=== SUPPLIED INFORMATION ===
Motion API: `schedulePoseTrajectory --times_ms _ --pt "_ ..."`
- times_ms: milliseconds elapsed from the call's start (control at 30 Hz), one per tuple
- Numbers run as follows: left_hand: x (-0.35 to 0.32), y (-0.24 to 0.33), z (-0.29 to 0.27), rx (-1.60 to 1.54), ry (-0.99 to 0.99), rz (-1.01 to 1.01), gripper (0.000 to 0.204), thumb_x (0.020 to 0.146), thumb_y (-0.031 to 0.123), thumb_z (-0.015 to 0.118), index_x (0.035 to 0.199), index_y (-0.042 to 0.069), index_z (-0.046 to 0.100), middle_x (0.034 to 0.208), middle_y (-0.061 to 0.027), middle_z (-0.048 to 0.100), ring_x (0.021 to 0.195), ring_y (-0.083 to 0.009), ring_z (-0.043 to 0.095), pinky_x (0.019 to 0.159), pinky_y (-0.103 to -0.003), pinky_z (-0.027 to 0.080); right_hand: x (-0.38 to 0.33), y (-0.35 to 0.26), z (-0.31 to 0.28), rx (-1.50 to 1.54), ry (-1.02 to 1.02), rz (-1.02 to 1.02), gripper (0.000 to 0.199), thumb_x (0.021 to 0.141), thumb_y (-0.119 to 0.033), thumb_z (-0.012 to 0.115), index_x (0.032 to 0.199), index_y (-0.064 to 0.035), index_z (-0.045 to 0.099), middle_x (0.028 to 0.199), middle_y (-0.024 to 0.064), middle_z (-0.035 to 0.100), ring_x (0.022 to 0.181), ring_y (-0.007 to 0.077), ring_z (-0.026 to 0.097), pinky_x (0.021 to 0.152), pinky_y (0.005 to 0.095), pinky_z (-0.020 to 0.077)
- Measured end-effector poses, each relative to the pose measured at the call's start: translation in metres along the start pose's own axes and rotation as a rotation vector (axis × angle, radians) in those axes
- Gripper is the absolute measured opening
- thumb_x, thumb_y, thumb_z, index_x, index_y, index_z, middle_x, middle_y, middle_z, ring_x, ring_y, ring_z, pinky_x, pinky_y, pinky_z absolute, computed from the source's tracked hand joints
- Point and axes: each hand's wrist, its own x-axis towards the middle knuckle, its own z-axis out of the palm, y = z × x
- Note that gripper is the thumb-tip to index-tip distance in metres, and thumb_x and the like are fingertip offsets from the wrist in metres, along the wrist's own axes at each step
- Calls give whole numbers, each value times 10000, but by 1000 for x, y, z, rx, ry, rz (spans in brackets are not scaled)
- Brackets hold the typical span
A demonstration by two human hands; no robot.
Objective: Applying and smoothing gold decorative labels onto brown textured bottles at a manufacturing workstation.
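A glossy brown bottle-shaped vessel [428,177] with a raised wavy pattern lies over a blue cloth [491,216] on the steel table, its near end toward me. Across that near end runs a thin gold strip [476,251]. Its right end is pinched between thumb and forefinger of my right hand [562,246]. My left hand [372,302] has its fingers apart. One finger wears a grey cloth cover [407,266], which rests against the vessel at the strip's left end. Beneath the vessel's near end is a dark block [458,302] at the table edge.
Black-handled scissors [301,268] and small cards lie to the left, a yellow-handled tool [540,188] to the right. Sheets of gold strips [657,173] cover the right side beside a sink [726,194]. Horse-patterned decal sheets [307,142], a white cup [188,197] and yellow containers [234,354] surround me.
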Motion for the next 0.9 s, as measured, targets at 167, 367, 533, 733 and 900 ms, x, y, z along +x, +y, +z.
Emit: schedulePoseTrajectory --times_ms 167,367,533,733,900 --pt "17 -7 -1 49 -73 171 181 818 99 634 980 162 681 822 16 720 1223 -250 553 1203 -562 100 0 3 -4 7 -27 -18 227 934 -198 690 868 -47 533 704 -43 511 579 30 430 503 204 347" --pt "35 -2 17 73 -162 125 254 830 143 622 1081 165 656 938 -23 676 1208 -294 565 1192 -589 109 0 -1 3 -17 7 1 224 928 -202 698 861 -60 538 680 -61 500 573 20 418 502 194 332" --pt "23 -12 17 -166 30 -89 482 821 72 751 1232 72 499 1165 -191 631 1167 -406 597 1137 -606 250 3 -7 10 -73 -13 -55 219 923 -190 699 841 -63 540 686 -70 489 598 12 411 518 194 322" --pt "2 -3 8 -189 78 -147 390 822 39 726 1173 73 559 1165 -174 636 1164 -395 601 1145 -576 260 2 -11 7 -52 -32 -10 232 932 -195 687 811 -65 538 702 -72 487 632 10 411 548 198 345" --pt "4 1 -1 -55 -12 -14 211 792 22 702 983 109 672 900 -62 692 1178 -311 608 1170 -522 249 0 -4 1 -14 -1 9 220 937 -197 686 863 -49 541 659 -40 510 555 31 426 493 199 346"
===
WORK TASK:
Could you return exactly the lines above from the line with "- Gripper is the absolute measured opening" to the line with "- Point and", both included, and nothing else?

PROBLEM SOLUTION:
- Gripper is the absolute measured opening
- thumb_x, thumb_y, thumb_z, index_x, index_y, index_z, middle_x, middle_y, middle_z, ring_x, ring_y, ring_z, pinky_x, pinky_y, pinky_z absolute, computed from the source's tracked hand joints
- Point and axes: each hand's wrist, its own x-axis towards the middle knuckle, its own z-axis out of the palm, y = z × x

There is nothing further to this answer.